В деревню мы пришли под вечер. Десятка два-три изб, раскиданных по обе стороны единственной улицы, кучки ссохшейся глины, рытвины и глубоченные колеи — все говорило о том, какая непролазная грязь стоит здесь в весенний паводок. Первый дом оказался пустым. Двери и окна на красной стороне были крест-накрест заколочены досками, калитка обмотана проволокой, дорожка к избе замуравела. Странно и дико, что люди бросили почти новую избу, срубленную из добротных бревен, — ей бы стоять еще лет сто. Приглядевшись, мы заметили, что таких домов в деревне немало, насчитали чуть не десяток. Капитан тягача был прав — деревня разбегается. А отец сказал — деревня умирает. И верно: кто только мог, уходил отсюда искать счастья. Когда-то здесь была колхозная бригада, потом деревня перешла в ведение лесхоза, и у людей словно земля закачалась под ногами, начали рушиться привычные представления, порядки, обычаи.
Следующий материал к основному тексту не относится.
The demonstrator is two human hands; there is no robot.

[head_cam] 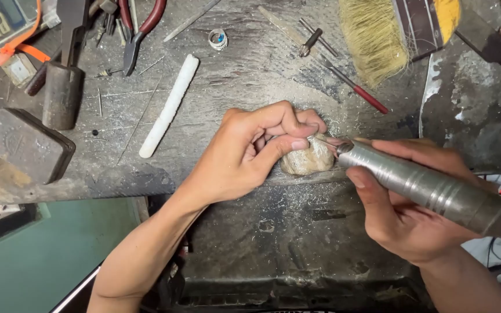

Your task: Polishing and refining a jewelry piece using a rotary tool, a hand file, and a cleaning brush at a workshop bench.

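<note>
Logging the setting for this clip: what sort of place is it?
Most likely a jeweller's or small metalworker's bench. The right hand holds a metal rotary handpiece against a small piece pinched in the left hand, with pliers and a bristle brush on the scarred, dusty worktop.

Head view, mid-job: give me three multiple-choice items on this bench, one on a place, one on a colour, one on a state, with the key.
1. Where does the white ribbed plastic stick lie?
A. left of the left hand
B. under the brush
C. in the right hand

2. What colour are the plier handles at the top?
A. blue
B. red
C. green

3. What is the right hand doing?
A. resting open
B. gripping the grey metal rotary handpiece
C. holding a hammer

Key: 1 A, the stick lies apart on the bench, leftward. 2 B, the handles show red. 3 B, fingers wrap the handpiece, its tip at the small piece pinched over the tan rounded peg.
</note>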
Испокон веков здешний люд кормился от земли, а тут вдруг всех потянуло в город, за легким хлебом. В деревне не осталось молодежи. Одни дряхлые старики ежились на лавочках, грелись на завалинках. На нас с отцом они смотрели с большим любопытством. Они тут последнее лето, узнавали мы, осенью приедут их сыновья-дочери, увезут к себе в город… А я, помню, с жалостью подумал об этих старичках, о том, что никакие сынки-дочки за ними не приедут и останутся они тут одни навсегда.
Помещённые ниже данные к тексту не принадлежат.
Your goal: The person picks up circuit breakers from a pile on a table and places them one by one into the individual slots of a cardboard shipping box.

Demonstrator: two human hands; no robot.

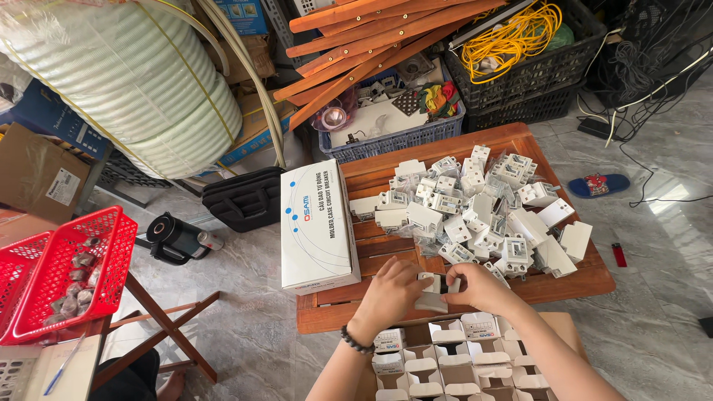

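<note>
Hands: left hand (pixel 391 291) and right hand (pixel 481 285), fingers of both closed on one small white breaker (pixel 434 291), held over the tabletop (pixel 587 278) edge.
Done: rows of small cartons (pixel 445 360) standing in the big box below.
Left: large heap of loose breakers (pixel 475 212) unpacked, by the look of it.

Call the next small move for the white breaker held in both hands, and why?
Probably lower the white breaker into an open small box in the carton just below. Left hand and right hand hold it right above those boxes, whose flaps stand open.
</note>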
Корову? Да тут хоть три можно купить. Были бы только деньги. Я удивлялся, что отец не спешит с покупкой, а внимательно разглядывает в лицо всех трех хозяек, будто собирается купить одну из них. И выбрал он самую молодую. Вернее, с ее коровы начался смотр. Это была небольшая пестрая коровенка. Я в ту пору еще не понимал, почему ее называют пеструшкой, если она темно-бурая от морды до хвоста и ни единого пестрого лоскутка на ней нет. Отец ощупывал вымя, рога, поднимал и разглядывал каждую ногу, копыто, потом попросил хозяйку провести корову по двору. Я ровным счетом ничего не понимал, но было стыдно за отца, за то, что он так мелочно и придирчиво разглядывает несчастное животное. Потом мы стали переходить со двора на двор, старики толпой тащились за нами. И все повторялось заново. Опять отец, потерев руки, осведомлялся: «Сколько же, хозяюшка, просишь?» Все три, как сговорились, называли одну цену. Старики волновались, громко делились своими соображениями, я видел, что отец краем уха прислушивается к их словам. Он сделал попытку поторговаться, но все три хозяйки отрезали — нет! Отец покряхтел, покряхтел и ткнул пальцем в самую молодую хозяйку.